Vessel explores the way dance and sculpture can come together. Yoshikazu Inoue/OzAsia Festival

It is a hypnotic evocation of the power of Japan’s volcanic islands, reflecting Jalet’s long-standing personal connection with Japanese aesthetics, myth and religion.

Japanese cultural and religious systems reflect the natural world. In Vessel, organisms are perilously fragile. They are birthed, mutated, and expelled over moments in a larger cosmic time. We are in a state of altered consciousness. Anything is possible.

Outwitting the Devil

Akram Khan, born in the UK of Bangladeshi parents, has a long history of work that extends the choreographic language of traditional dance forms. Building on the North Indian classical dance form of kathak, communicating stories through gesture and movement, he has generated a new kind of contemporary dance.

Outwitting the Devil draws on the Epic of Gilgamesh to offer a parable for our times. A tale of violence where a powerful, proud man unleashes terrible forces by taking on the natural world. Ultimately, all is lost. Nothing remains of civilisation except smouldering ruins.
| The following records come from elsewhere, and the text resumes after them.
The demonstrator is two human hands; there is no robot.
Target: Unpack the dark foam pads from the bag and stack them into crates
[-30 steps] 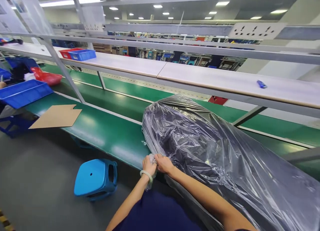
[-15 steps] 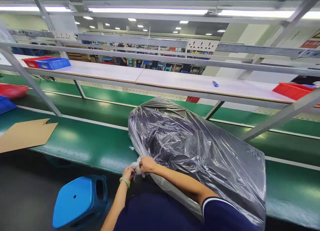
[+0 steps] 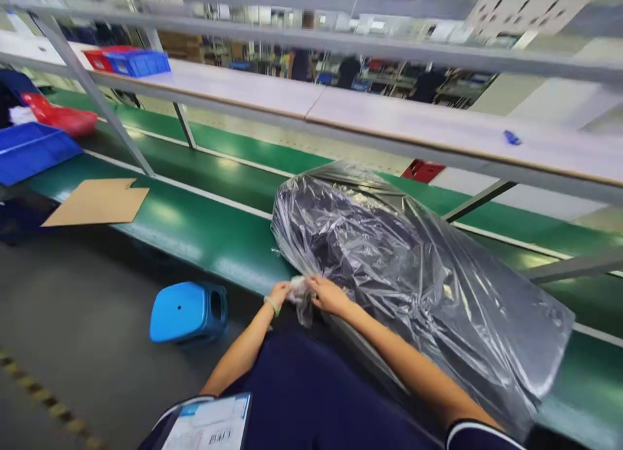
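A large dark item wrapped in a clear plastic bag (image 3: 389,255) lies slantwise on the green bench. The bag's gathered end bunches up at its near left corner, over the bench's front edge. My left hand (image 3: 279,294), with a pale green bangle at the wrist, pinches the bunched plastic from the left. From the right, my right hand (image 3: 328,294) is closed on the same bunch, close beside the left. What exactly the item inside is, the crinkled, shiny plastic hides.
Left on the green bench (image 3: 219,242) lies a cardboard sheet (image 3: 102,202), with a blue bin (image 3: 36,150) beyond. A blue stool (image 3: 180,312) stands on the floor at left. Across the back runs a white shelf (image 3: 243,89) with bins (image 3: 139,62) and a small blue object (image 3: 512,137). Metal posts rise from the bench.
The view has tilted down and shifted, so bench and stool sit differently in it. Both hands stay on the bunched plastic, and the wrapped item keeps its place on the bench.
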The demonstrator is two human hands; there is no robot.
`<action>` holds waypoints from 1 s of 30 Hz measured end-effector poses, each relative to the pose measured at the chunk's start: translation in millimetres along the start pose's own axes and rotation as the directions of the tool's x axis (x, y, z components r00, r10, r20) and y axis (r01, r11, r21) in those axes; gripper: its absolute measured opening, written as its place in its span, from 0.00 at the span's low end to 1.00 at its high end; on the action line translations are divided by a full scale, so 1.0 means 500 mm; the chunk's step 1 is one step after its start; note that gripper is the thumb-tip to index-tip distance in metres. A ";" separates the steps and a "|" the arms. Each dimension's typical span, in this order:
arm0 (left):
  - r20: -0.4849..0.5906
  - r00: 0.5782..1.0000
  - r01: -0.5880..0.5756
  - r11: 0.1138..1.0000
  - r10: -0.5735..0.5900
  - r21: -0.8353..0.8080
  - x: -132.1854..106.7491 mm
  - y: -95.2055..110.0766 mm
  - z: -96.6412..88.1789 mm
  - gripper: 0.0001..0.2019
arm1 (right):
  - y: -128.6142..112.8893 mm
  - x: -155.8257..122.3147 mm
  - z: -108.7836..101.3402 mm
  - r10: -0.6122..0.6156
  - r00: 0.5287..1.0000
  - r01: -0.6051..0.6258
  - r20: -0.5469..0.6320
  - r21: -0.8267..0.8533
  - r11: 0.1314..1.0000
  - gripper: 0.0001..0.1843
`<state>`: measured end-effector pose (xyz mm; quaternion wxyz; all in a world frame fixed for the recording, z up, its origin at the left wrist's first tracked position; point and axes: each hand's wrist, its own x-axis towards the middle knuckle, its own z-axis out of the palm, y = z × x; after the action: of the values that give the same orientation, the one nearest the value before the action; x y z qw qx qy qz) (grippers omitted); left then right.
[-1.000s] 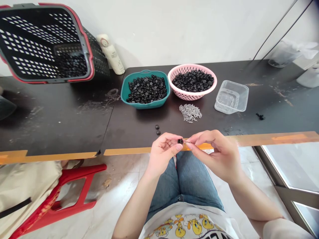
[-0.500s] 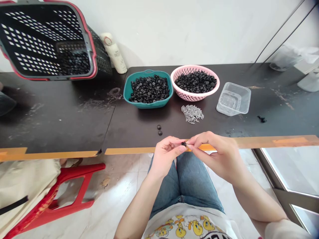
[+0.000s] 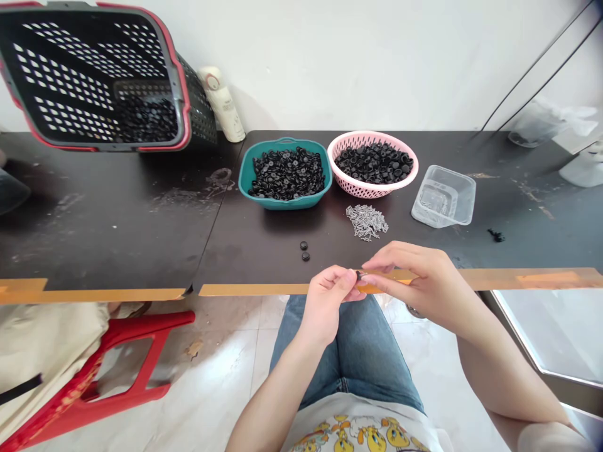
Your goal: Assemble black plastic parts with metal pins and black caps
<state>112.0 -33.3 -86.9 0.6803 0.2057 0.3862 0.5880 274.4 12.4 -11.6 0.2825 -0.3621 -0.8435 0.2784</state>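
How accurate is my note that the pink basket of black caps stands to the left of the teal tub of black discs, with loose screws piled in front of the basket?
Not quite: the head view shows the pink basket standing to the right of the teal tub, not the left. The rest stands: black caps in the basket, black discs in the tub, loose screws piled in front of the basket.

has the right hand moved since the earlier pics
Yes, a little, toward the person's own right: the right hand now sits farther from the lower round black piece on the tabletop than it did earlier.
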 end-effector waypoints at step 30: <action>-0.081 0.992 -0.101 0.995 0.099 -0.010 -0.007 -0.002 0.028 0.13 | 0.017 -0.023 0.010 -0.191 0.970 0.171 -0.150 -0.140 0.975 0.06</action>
<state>123.4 -34.3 -78.1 0.6353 0.1960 0.3983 0.6320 281.5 6.9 -23.9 0.3510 -0.3222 -0.8632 0.1673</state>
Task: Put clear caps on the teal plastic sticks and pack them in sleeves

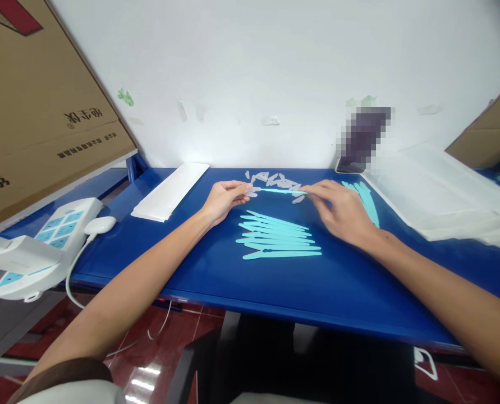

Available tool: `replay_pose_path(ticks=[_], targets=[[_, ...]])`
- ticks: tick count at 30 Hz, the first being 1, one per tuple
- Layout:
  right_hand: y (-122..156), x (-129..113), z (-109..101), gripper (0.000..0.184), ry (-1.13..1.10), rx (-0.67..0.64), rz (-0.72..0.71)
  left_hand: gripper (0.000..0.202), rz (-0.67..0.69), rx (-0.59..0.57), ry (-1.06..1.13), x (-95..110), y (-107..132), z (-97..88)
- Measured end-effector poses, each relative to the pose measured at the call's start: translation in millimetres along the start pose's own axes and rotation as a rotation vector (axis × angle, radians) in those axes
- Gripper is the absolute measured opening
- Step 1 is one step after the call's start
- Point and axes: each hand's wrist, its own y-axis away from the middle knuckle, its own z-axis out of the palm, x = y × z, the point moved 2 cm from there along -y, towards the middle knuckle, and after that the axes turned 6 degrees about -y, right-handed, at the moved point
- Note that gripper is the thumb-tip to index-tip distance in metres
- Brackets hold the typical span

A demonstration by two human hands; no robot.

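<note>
My left hand [226, 197] and my right hand [338, 210] hover over the blue table [199, 269], pinching opposite ends of one thin turquoise plastic stick [277, 191]. The left fingers also close on a small clear cap [253, 193] at the stick's left tip. Just behind the stick lies a scatter of several clear caps [275, 179]. In front of my hands sits a neat pile of several turquoise sticks [279, 240]. More turquoise sticks [365, 199] lie behind my right hand.
A white flat packet [169, 191] lies at the back left. Clear plastic bags [439, 193] cover the right side. A phone [351, 164] leans on the wall. A white power strip [43, 244] and cardboard box [35, 106] stand left.
</note>
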Motion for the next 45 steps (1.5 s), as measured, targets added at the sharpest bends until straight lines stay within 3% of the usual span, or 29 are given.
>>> replay_pose_path(ticks=[12,28,37,41,45], targets=[[1,-1,1,0.038,0.006,0.015,-0.026,0.031,0.023,-0.051,0.016,-2,0,2.1],[-1,-2,-1,0.037,0.005,0.043,0.005,0.033,0.042,-0.013,0.051,1,0,1.0],[1,-15,4,0.033,-0.121,0.023,-0.021,0.038,0.075,-0.149,0.023,0,7,13.5],[1,-13,7,0.029,-0.163,0.002,0.043,0.042,0.100,-0.143,0.034,1,6,13.5],[0,-6,8,0.028,-0.162,-0.008,0.125,0.038,0.138,-0.065,0.111,5,3,7.1]])
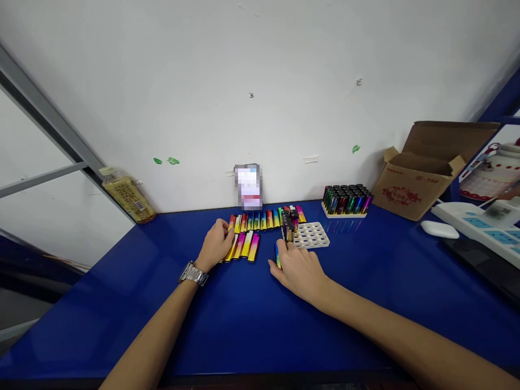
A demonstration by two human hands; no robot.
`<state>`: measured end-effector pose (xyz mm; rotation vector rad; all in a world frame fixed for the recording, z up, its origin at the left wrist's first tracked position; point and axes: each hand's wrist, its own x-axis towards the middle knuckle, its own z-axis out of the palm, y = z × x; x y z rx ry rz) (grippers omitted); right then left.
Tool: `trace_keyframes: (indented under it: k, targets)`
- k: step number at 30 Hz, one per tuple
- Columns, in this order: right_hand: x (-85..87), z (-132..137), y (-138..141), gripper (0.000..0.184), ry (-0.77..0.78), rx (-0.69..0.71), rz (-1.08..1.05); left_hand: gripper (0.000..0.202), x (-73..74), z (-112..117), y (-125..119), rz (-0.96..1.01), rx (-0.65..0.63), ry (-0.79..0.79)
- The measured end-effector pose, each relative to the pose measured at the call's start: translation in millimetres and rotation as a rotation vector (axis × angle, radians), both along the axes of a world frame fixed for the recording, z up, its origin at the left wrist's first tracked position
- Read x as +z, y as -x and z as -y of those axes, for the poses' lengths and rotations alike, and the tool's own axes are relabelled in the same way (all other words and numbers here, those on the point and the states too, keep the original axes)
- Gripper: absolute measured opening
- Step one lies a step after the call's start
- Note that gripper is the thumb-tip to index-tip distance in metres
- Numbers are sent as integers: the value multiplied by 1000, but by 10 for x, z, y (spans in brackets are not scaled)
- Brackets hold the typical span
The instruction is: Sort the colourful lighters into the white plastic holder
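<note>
Lighter rows (255, 220), two; left hand (217, 244), right hand (296, 271)

Bright, pretty even light in the room, source not visible, w/ only soft, faint shadows on the matte white painted wall (260, 81) and a washed-out, near-overexposed pale panel (40, 216) at far left. Glossy dark-blue tabletop (101, 325) shows broad pale glare, and the upright rainbow-coloured metal lighters (347, 200) cast faint mirror-like reflections on it. Wide-angle distortion bends the long grey metal frame bar (49, 108) at the edge, focus is decent across the frame, and a coarse pixelated patch (247, 187) hides a small upright object.
</note>
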<state>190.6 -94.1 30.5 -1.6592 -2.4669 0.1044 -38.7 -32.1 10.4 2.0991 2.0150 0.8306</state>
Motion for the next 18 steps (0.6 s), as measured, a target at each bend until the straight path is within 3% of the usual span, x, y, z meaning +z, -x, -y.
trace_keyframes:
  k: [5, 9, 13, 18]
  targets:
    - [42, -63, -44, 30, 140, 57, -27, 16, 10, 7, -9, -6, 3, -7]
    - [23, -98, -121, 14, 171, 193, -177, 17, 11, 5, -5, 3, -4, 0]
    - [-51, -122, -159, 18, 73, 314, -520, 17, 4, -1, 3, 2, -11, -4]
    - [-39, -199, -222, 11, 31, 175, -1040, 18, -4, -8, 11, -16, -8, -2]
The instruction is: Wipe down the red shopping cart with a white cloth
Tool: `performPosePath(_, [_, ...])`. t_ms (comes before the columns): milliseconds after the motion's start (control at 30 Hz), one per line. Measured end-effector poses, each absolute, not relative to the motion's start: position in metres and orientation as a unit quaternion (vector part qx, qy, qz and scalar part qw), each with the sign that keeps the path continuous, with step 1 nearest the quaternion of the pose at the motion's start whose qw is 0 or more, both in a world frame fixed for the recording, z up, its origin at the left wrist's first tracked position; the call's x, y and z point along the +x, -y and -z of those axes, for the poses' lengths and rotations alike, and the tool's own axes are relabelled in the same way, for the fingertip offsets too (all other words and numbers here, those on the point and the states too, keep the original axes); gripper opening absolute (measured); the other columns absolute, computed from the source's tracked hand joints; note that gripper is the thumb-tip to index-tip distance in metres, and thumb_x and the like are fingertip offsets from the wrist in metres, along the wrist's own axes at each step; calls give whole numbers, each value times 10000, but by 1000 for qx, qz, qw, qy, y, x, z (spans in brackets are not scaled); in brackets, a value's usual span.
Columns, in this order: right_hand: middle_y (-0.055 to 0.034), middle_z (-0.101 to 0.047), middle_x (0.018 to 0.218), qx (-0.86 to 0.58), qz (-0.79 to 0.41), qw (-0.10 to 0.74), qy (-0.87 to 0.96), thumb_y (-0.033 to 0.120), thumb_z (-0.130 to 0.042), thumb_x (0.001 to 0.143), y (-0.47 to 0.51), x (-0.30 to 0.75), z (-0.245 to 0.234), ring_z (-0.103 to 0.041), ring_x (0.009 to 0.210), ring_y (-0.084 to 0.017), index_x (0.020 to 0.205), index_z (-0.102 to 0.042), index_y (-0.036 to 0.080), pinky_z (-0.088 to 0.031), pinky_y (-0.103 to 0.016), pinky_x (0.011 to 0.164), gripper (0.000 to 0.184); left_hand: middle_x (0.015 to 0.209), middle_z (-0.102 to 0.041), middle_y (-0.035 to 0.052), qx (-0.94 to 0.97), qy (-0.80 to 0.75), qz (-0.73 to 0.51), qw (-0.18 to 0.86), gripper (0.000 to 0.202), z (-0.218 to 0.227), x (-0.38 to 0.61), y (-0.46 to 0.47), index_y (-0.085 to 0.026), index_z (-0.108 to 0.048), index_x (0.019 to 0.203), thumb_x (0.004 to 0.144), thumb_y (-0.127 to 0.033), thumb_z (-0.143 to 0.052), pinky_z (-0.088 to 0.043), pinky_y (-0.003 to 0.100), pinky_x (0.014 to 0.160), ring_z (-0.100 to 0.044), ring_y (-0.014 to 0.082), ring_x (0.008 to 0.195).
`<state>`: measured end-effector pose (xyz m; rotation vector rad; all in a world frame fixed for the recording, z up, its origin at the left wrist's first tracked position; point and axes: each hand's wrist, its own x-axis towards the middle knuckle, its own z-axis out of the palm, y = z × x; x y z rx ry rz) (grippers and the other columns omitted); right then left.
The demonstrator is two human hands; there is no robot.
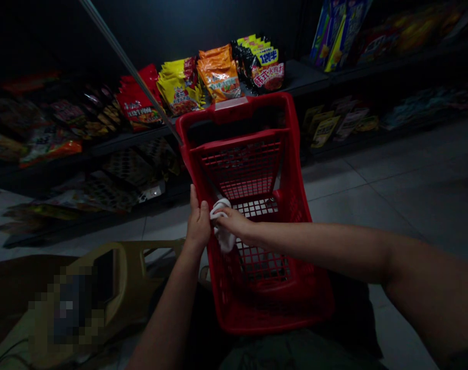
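A red plastic shopping basket (301, 195) with gridded walls and base stands tilted in front of me. My left hand (199, 223) grips its left side from outside, the thumb by the rim and the fingers partly hidden. Reaching across the basket, my right hand (234, 222) is closed on a crumpled white cloth (225, 239). The cloth lies against the inner face of the left wall, and part of it hangs down. A long metal pole (129, 67) runs up and left from the basket's far left corner.
Behind the basket a dark shelf (306, 74) carries snack packets, among them orange packets (220, 74) and yellow packets (180, 87). More bags fill the lower shelf. A yellowish plastic stool (120, 277), with a blurred-out patch on it, stands at lower left. Pale floor tiles (349, 180) show at right.
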<state>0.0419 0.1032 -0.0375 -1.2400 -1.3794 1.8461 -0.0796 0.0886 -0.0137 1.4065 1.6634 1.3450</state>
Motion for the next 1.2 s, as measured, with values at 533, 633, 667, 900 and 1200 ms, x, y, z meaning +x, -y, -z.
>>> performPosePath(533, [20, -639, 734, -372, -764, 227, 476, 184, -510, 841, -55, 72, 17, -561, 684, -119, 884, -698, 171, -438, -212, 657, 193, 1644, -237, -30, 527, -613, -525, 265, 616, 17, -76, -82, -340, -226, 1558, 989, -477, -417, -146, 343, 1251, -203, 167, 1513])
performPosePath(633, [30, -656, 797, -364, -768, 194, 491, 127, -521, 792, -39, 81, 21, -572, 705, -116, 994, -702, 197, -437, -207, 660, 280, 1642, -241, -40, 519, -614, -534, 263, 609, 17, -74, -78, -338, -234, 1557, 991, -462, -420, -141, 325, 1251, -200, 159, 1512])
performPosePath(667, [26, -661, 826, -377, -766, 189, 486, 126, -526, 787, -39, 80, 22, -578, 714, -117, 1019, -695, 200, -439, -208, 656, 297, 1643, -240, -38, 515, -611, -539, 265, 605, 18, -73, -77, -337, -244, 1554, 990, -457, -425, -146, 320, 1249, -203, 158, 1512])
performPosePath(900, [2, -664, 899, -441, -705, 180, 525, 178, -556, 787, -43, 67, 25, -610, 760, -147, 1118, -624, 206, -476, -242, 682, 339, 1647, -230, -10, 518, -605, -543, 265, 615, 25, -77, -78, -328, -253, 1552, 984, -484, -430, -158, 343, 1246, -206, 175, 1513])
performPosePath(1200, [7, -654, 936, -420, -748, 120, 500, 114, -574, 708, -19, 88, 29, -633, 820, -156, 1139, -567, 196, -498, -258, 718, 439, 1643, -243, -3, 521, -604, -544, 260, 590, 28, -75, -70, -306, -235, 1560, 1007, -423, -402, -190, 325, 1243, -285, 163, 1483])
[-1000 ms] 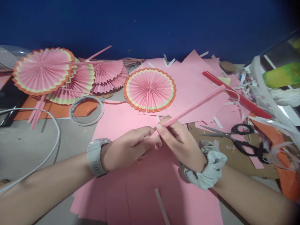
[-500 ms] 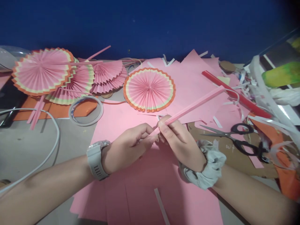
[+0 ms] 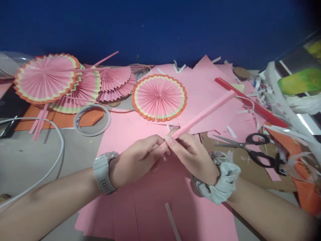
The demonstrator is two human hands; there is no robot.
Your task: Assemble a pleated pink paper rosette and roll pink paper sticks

Read more: Guide to the classics: the Epic of Gilgamesh


Khan offers a model for how dance can fuse cultures and movement vocabularies to create something new that defies categorisation.

Mythili Prakash uses the angular vocabulary of Bharata Natyam, descended from Hindu temple dancing; Jasper Narvaez’s fluid movement and effortless leaps reflect his training at the Ballet Philippines Dance School; Sam Asa Pratt’s commanding physical presence extends from his background in hip-hop; James Vu Anh Pham’s movement, seemingly outside the range of human possibility, draws from many years of working with contemporary dance company Chunky Move.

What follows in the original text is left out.